ACTION ITEM: Retype, without any change, the first line of the records and every line after it through the one containing "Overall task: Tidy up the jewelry".

TASK MATERIAL:

-----

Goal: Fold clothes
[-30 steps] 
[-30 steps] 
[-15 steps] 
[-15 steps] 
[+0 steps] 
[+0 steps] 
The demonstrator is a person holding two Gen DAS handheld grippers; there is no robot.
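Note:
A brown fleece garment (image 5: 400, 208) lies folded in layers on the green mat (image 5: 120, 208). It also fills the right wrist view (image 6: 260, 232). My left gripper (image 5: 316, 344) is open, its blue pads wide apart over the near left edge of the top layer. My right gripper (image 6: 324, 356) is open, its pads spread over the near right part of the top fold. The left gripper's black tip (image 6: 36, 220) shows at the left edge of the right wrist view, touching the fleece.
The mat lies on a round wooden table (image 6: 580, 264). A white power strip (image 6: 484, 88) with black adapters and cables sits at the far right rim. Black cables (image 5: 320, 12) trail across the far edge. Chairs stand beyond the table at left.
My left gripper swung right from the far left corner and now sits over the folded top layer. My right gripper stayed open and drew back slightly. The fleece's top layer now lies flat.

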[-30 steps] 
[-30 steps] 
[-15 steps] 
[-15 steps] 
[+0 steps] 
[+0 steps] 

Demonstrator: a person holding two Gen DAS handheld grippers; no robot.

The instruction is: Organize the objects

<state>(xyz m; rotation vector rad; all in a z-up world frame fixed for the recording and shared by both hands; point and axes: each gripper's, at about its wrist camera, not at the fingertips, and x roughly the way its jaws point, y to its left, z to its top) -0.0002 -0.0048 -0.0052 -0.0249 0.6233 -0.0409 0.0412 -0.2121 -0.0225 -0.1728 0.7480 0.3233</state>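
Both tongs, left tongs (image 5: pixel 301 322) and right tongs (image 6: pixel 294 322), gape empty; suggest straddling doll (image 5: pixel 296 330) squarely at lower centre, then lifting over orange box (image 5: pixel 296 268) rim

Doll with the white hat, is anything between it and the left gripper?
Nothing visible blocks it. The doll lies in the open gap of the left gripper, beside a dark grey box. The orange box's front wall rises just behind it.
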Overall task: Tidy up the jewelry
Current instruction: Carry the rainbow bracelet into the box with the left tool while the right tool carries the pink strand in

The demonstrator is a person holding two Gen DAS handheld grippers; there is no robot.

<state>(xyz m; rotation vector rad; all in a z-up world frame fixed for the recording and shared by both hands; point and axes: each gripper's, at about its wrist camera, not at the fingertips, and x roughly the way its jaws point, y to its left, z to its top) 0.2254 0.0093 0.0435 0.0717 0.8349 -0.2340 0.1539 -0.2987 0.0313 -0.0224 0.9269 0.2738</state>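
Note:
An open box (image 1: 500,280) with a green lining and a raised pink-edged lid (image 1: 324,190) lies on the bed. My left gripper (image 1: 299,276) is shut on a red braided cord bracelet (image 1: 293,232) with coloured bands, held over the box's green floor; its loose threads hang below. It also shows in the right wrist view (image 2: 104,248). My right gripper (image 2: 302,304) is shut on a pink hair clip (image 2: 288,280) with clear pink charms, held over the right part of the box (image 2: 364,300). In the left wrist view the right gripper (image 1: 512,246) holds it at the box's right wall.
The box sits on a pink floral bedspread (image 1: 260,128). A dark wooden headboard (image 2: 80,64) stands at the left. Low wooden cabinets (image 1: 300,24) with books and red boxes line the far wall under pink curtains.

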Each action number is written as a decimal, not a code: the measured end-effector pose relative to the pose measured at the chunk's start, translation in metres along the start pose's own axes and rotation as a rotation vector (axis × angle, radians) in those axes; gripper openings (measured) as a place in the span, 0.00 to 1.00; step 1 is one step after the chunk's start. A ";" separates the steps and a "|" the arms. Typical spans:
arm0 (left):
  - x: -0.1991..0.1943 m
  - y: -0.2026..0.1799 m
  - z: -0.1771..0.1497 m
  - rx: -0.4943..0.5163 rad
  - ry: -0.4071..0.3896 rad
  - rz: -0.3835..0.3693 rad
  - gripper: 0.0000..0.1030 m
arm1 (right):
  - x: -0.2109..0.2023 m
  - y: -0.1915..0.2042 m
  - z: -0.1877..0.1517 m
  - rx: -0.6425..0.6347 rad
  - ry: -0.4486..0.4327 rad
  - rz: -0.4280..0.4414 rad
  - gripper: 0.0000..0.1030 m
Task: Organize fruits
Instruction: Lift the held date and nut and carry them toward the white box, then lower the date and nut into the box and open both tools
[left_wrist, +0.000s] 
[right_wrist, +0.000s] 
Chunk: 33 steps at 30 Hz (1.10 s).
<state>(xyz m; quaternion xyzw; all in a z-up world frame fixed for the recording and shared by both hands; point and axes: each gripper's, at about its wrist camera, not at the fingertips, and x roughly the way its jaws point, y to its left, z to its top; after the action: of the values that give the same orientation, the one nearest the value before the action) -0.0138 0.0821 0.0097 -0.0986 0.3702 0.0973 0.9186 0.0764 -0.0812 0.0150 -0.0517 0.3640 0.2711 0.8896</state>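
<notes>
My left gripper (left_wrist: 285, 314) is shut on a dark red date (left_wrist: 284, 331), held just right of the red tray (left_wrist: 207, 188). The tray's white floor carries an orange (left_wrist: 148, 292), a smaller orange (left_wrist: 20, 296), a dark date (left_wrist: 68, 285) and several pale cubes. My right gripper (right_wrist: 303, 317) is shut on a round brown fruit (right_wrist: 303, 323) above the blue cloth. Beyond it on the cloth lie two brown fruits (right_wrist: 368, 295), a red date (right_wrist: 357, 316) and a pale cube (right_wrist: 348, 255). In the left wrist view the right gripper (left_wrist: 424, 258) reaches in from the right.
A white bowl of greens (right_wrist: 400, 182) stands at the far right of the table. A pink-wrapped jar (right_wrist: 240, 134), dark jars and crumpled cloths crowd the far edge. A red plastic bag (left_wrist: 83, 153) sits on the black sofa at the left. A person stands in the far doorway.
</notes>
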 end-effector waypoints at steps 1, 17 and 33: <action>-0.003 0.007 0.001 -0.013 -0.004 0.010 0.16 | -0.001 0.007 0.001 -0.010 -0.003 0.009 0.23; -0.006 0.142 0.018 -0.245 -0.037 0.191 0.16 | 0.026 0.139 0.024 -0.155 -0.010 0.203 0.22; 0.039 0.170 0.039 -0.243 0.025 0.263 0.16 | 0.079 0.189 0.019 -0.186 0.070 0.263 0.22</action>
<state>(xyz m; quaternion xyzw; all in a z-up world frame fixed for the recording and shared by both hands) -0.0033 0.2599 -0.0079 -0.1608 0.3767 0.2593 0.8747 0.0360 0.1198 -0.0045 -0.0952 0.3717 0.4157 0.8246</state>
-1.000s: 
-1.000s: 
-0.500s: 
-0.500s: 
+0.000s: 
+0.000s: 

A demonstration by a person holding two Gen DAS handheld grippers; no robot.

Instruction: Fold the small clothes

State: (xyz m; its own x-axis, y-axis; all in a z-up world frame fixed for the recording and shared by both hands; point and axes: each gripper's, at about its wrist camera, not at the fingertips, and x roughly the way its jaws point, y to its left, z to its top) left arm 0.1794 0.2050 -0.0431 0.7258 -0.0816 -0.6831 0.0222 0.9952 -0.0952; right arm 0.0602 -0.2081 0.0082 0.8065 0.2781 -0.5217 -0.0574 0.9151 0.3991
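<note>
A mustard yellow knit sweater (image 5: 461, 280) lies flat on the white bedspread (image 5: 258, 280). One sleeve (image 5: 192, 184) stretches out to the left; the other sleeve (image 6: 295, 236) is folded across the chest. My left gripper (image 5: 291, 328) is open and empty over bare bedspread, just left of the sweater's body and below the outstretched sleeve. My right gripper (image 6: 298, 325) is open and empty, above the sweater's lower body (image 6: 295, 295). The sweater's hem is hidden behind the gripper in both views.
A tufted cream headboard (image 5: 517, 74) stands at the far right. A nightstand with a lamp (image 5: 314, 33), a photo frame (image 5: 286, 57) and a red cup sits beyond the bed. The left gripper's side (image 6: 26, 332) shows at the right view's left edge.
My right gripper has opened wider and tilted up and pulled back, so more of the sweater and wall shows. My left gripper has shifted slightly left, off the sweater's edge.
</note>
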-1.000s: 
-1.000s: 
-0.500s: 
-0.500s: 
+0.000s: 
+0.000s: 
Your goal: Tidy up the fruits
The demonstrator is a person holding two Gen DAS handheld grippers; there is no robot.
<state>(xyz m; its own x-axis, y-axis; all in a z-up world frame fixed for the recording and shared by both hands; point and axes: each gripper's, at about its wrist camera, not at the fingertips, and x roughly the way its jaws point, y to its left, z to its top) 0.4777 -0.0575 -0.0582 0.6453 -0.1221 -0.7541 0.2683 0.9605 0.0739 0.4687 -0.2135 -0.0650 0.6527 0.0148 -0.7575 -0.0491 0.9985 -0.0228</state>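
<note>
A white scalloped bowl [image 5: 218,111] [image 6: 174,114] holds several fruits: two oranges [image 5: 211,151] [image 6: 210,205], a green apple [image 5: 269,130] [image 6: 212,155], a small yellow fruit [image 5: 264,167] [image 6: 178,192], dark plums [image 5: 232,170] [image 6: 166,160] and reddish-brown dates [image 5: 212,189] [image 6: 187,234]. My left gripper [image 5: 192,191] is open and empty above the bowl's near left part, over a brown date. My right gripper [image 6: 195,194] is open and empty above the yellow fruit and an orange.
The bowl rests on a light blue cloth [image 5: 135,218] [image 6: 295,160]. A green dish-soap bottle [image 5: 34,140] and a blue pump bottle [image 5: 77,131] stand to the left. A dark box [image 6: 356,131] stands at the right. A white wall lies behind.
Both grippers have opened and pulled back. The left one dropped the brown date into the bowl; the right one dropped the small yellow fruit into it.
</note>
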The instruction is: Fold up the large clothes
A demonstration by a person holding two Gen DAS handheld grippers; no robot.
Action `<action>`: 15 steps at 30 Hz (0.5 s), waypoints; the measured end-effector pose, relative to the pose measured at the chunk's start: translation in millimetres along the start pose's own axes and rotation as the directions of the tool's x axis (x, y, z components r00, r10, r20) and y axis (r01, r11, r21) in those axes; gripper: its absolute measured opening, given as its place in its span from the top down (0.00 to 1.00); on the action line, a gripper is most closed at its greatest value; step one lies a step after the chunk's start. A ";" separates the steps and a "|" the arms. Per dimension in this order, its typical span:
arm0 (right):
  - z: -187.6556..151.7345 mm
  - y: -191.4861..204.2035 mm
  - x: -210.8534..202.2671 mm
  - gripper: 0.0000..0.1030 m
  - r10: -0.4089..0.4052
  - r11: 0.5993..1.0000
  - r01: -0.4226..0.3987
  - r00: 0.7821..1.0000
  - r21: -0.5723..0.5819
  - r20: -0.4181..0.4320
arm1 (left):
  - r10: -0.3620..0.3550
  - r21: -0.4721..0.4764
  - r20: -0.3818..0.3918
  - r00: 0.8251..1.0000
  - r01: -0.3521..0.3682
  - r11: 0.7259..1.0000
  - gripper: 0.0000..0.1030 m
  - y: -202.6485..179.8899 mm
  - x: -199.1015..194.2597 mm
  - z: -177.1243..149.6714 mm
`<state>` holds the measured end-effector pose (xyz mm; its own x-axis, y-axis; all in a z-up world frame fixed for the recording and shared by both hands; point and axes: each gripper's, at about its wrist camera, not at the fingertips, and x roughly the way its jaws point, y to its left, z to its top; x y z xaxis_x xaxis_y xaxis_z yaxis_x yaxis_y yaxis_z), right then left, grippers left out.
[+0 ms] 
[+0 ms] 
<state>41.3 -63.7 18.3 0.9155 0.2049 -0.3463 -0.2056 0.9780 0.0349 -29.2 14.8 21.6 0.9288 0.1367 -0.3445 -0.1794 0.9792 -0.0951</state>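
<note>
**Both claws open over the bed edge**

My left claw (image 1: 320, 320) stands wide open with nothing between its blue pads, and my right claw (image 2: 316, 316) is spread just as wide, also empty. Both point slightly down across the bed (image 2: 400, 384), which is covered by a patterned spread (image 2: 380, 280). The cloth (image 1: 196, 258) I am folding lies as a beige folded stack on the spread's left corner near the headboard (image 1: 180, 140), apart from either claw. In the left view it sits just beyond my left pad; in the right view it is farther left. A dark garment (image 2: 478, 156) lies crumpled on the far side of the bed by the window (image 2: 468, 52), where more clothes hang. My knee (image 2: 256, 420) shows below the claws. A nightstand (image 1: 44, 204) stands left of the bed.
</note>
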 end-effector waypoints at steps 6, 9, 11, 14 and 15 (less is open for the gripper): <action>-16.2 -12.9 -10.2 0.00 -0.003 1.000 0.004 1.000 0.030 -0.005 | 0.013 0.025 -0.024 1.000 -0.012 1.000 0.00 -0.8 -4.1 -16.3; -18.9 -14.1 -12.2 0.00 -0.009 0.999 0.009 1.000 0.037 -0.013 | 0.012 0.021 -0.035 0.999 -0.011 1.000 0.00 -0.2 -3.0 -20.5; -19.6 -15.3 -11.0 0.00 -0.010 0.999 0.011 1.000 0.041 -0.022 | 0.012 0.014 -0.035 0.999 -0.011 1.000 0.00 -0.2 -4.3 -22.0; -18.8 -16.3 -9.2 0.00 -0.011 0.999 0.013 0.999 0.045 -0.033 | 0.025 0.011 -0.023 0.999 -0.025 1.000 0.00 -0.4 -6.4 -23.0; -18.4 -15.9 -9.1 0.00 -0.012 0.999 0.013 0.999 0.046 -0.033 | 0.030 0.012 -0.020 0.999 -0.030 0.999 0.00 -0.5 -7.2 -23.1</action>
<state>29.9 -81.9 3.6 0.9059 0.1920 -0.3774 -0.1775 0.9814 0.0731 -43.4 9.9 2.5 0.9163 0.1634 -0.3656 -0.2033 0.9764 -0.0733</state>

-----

ANSWER FOR THIS EXERCISE:
Goal: Fold clothes
[-30 steps] 
[-30 steps] 
[-15 steps] 
[-15 steps] 
[+0 steps] 
[+0 steps] 
The demonstrator is a person holding two Gen DAS handheld grippers; there is no robot.
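Note:
A brown fleece garment (image 5: 400, 208) lies folded in layers on the green mat (image 5: 120, 208). It also fills the right wrist view (image 6: 260, 232). My left gripper (image 5: 316, 344) is open, its blue pads wide apart over the near left edge of the top layer. My right gripper (image 6: 324, 356) is open, its pads spread over the near right part of the top fold. The left gripper's black tip (image 6: 36, 220) shows at the left edge of the right wrist view, touching the fleece.
The mat lies on a round wooden table (image 6: 580, 264). A white power strip (image 6: 484, 88) with black adapters and cables sits at the far right rim. Black cables (image 5: 320, 12) trail across the far edge. Chairs stand beyond the table at left.
My left gripper swung right from the far left corner and now sits over the folded top layer. My right gripper stayed open and drew back slightly. The fleece's top layer now lies flat.
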
[-30 steps] 
[-30 steps] 
[-15 steps] 
[-15 steps] 
[+0 steps] 
[+0 steps] 

Demonstrator: a person holding two Gen DAS handheld grippers; no robot.

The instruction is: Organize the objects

<state>(xyz m; rotation vector rad; all in a z-up world frame fixed for the recording and shared by both hands; point and axes: each gripper's, at about its wrist camera, not at the fingertips, and x roughly the way its jaws point, y to its left, z to its top) -0.0002 -0.0048 -0.0052 -0.0249 0.6233 -0.0409 0.0412 -0.2121 -0.0225 -0.1728 0.7480 0.3233</state>
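Both tongs, left tongs (image 5: pixel 301 322) and right tongs (image 6: pixel 294 322), gape empty; suggest straddling doll (image 5: pixel 296 330) squarely at lower centre, then lifting over orange box (image 5: pixel 296 268) rim

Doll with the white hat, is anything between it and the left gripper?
Nothing visible blocks it. The doll lies in the open gap of the left gripper, beside a dark grey box. The orange box's front wall rises just behind it.
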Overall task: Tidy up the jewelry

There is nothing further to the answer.